MLOps / Infrastructure Engineer

10a Labs•New York, NY

3d•$130,000 - $230,000•Remote

About The Position

About 10a Labs: 10a Labs is the safety and threat-intelligence layer trusted by frontier AI labs, AI unicorns, Fortune 10 companies, and leading global technology platforms. Our adversarial red teaming, model evaluations, and intelligence collection enable engineering, safety, and security teams to stay ahead of evolving threats and deploy AI systems safely. 3–8 Years of Industry Experience | Remote | High-Impact About the Role: We’re looking for an infrastructure-focused engineer who thrives at the intersection of machine learning, systems, and product delivery. This is a hands-on role responsible for deploying, monitoring, and scaling a real-time ML-powered content moderation system used to detect and triage abuse, threats, and edge-case language.
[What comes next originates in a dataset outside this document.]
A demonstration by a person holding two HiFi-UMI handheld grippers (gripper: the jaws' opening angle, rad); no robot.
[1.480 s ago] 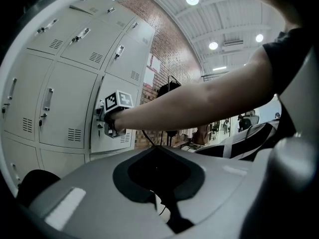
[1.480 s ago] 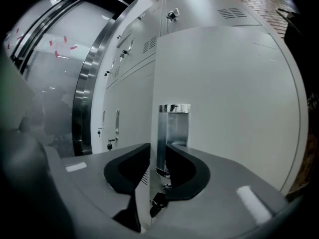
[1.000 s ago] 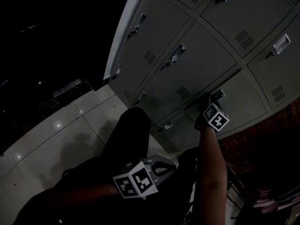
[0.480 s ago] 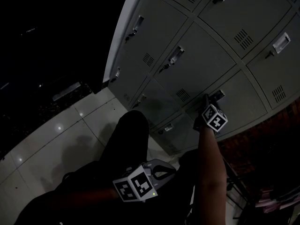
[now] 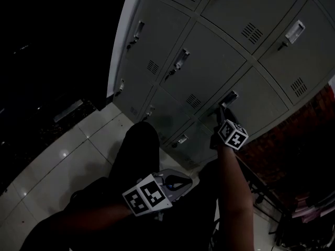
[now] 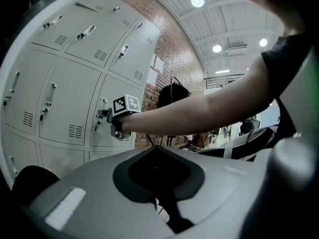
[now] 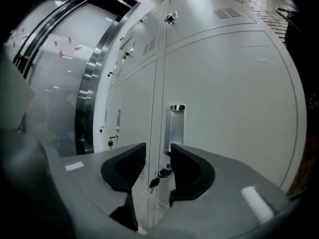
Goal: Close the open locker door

You’ll work closely with ML engineers, researchers, and clients to build infrastructure that makes high-performance models accessible and reliable in the wild.

Requirements

Has 3–8 years of experience deploying machine learning systems or high-availability backend systems.
Has shipped and maintained production infrastructure at scale, supporting ML workflows.
Has experience with GCP, AWS, or similar platforms (including managed ML services).
Is proficient in Terraform, Docker, Kubernetes, or similar infra tools.
Understands performance tradeoffs in serving models and embedding search pipelines.
Can work cross-functionally with ML, security, and product teams to deploy safely and iterate fast.
Brings a builder's mindset and bias for ownership in ambiguous environments.

Nice To Haves

Experience with vector databases or ANN systems, preferably within GCP (or AWS).
Experience serving LLMs or embedding-based models via API.
Experience with model monitoring, logging, and metrics platforms (e.g., Prometheus, Grafana, Sentry).
Familiarity with trust & safety infrastructure, abuse detection, or policy enforcement systems.

Responsibilities

Design and maintain cloud infrastructure (GCP or AWS) to support real-time model serving, data ingestion, and evaluation workflows.
Deploy and optimize APIs for low-latency access to ML models and embedding search systems.
Manage and optimize the end-to-end training data flow—from sourcing and cleaning datasets to preparing them for model consumption—ensuring accuracy, scalability, and efficiency.
Build observability tooling for production ML pipelines (monitor latency, error rates, request volumes, drift).
Automate model deployment, retraining, and evaluation pipelines (CI/CD for ML).
Work with ML engineers to package models for serving.
Help manage vector databases and semantic search infrastructure (e.g., Pinecone, FAISS, Vertex Matching Engine).
Ensure security, compliance, and uptime of infrastructure supporting safety-critical systems.